### What is needed
From the line with "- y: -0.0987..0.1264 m" through the line with "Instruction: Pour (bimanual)", inclusive, return each line of the data below exactly and leave the rest out.

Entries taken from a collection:
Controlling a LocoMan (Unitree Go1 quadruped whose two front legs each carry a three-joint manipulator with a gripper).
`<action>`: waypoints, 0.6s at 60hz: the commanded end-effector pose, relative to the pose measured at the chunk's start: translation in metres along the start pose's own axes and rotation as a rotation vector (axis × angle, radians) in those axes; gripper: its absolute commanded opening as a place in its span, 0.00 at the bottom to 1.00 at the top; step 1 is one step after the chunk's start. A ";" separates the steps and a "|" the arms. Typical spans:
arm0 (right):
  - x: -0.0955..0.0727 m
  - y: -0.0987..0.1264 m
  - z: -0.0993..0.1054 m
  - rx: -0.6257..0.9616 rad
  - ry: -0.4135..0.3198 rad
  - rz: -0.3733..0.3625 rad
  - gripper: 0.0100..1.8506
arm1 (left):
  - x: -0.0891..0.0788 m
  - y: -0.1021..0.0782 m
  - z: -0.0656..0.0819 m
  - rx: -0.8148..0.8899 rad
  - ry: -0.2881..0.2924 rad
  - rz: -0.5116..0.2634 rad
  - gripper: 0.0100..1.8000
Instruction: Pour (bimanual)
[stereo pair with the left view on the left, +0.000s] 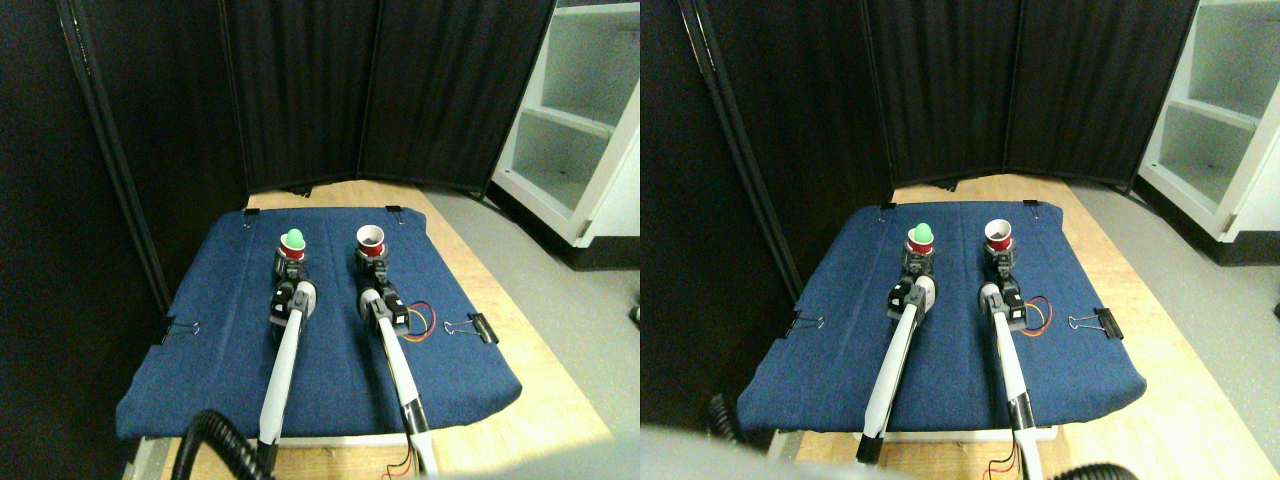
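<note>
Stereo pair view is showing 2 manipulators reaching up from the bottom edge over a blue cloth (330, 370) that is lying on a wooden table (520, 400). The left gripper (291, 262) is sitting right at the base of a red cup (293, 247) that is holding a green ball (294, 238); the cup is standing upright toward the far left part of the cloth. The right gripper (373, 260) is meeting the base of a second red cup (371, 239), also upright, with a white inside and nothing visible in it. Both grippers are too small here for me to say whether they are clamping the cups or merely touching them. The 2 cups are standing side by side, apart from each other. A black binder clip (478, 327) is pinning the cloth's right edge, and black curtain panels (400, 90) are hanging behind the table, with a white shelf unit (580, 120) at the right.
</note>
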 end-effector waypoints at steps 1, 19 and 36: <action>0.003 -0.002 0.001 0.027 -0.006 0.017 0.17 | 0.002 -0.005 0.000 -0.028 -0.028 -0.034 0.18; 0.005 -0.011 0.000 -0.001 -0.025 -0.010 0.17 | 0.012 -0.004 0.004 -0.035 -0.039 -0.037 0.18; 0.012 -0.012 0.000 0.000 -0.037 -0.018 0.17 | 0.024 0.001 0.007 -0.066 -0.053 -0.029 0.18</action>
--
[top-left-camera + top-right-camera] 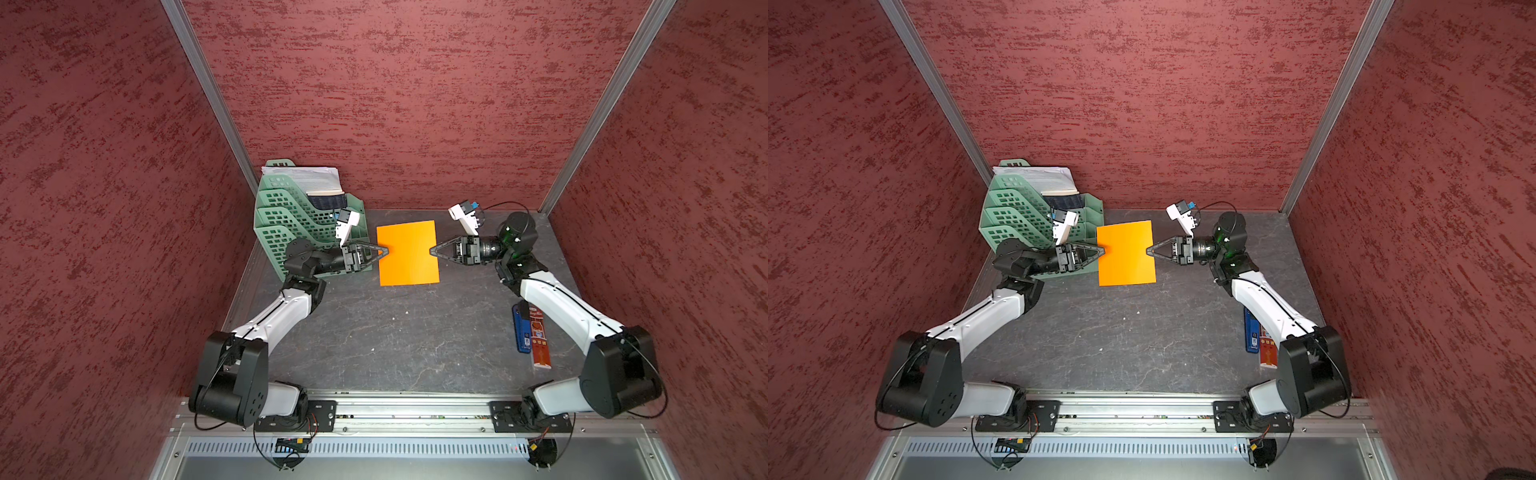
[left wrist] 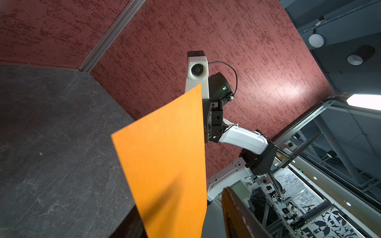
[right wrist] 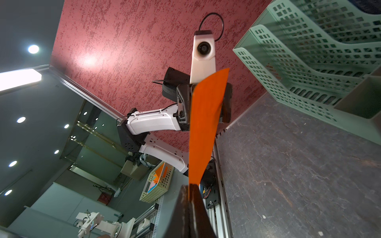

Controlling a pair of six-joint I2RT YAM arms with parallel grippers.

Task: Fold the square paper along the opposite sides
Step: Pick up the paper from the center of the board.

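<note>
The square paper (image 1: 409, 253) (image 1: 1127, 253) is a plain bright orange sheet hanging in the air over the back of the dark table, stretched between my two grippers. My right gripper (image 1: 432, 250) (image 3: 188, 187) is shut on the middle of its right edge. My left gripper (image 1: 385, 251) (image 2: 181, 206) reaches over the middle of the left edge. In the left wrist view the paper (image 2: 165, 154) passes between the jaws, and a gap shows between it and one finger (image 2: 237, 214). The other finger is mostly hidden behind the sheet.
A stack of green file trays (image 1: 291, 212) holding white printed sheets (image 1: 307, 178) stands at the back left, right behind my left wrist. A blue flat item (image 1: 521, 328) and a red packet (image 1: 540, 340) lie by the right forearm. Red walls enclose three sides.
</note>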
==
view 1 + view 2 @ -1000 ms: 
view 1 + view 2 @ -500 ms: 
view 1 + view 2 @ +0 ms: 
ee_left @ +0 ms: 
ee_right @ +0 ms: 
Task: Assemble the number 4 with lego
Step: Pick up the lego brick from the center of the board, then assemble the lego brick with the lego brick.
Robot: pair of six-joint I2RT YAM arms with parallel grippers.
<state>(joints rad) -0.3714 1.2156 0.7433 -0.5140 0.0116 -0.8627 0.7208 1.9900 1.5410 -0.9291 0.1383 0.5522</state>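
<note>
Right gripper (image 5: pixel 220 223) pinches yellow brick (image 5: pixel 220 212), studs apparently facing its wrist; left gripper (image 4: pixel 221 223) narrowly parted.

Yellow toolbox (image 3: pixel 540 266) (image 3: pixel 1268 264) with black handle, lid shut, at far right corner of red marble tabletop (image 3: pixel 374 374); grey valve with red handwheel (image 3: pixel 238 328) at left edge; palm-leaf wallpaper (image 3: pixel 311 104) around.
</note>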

### Result of the task
  - y: -0.0987..0.1264 m
  - z: -0.0993..0.1054 m
  - rx: -0.6257..0.9616 rad
  - ry: -0.4135..0.3198 rad
  - rz: -0.3733..0.3625 rad
  - gripper: 0.0100..1.8506
arm1 (left):
  - x: -0.0891..0.0788 m
  - y: -0.1021..0.0782 m
  - z: -0.0656..0.0819 m
  - rx: -0.8148..0.8899 rad
  - ry: -0.2881..0.2924 rad
  - rz: -0.5116..0.2634 rad
  - gripper: 0.0100..1.8000
Instruction: Pour (bimanual)

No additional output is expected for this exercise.